You think having two hyper dogs is bad? Trying having 8.

Good thing we have plenty of funding! These dogs go through so much dog food and dog toys 🙂

We supervise the dogs for a period of 20 out of the 24 hours in a day. During the other 4 hours, each dog is left in their own large dog playpen to rest.We chose to buy them high quality large dog playpens because these dogs are going to be active during the day. We want them to have room to walk around during the night if they wanted to. Also, since the dogs are more hyper than normal, we decided that a more durable dog playpen was a great idea.

We had issues in the past where the dogs were breaking out of their dog playpens. Obviously this ate into the limited amount of funding that we had. It was quite a shame, too, since the dog playpens we got before were quite aesthetic.
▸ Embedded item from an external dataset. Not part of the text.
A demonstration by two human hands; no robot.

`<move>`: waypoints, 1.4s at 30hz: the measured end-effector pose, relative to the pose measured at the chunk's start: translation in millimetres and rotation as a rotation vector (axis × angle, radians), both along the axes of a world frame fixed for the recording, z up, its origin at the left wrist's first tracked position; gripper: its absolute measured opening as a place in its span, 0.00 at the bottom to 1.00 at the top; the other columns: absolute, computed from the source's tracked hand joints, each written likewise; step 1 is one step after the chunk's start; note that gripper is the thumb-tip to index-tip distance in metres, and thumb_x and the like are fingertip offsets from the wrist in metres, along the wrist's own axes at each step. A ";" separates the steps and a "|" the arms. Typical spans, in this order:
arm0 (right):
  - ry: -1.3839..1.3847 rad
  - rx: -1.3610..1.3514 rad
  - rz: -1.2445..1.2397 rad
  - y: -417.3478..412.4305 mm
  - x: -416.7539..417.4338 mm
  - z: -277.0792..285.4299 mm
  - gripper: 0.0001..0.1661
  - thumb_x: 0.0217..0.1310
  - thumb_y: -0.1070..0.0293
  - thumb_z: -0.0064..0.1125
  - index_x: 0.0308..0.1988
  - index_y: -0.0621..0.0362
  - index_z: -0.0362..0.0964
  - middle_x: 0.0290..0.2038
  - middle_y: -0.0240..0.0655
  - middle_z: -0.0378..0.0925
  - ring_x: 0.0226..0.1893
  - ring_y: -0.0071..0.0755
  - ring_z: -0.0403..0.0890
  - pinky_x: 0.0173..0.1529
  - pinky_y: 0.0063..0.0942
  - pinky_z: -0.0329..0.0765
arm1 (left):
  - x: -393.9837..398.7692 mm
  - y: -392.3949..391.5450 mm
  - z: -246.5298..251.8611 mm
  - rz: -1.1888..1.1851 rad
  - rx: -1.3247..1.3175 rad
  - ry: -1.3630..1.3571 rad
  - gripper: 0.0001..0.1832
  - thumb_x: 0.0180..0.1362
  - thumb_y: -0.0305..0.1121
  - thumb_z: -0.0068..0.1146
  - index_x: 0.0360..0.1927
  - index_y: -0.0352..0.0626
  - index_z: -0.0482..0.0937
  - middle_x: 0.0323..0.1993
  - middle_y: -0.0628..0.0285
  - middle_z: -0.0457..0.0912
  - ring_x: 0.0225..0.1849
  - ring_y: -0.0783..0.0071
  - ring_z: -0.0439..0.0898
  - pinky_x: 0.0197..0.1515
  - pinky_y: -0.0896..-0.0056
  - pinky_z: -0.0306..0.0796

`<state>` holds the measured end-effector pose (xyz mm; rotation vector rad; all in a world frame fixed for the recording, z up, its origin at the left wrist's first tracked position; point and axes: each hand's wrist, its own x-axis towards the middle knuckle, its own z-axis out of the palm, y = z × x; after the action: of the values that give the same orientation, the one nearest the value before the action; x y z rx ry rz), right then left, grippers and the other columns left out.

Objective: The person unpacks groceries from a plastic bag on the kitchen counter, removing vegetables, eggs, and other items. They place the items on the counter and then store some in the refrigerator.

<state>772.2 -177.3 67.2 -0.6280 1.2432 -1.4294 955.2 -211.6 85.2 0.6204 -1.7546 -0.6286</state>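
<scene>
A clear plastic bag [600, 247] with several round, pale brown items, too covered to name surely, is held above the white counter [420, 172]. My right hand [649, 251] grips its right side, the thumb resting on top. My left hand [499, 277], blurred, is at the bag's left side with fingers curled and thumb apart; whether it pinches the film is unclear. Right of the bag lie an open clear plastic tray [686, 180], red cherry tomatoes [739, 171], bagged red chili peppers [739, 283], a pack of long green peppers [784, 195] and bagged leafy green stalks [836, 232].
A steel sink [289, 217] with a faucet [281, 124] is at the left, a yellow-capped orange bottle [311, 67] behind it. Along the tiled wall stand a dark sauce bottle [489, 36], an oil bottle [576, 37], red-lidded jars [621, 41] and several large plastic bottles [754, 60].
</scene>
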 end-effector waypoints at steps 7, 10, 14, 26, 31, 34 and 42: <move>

However, if they aren’t going to serve their purpose of keeping the dogs in an enclosure, then they aren’t much use to us.

It’s so hard to find a quality dog playpen nowadays. We really lucked out in choosing some good ones this time around. Our dogs sure do seem to love them. It’s amazing how such a little thing can have such a big impact on dog’s lives.

Typically, each dog will take a nap during the day, but it’s not a good sleep. This is because the other dogs are always looking to play and constantly nibbling on each other’s ears. As you can imagine, you’re not going to get quality sleep with all the rough-housing going on.

Phase 1

Phase 1 of our research has gone relatively well. For the most part, we’ve been collecting a group of local dogs that are going to be participating in our study.

In order to have control over the dog’s environment, we have adopted a litter of 8 labradors from a local adoption agency.

We originally wanted to have owners bring their dogs in to volunteer for the ongoing research, but ultimately we concluded that there would be too many extraneous factors that could impact the results.

By having all of the dogs living within our research facility, we’re going to be able to control what they are exposed to.

We’re separating the dogs into two groups – booties and no booties. None of the dogs are going to be receiving exposure to the dog booties until they are fully developed around the age of 2.5.

There are a multitude of factors that can influence the growth of a dog’s muscles and bones. If our theory is correct, then exposing the dogs to booties at a much younger age could definitely tip the scales of our results.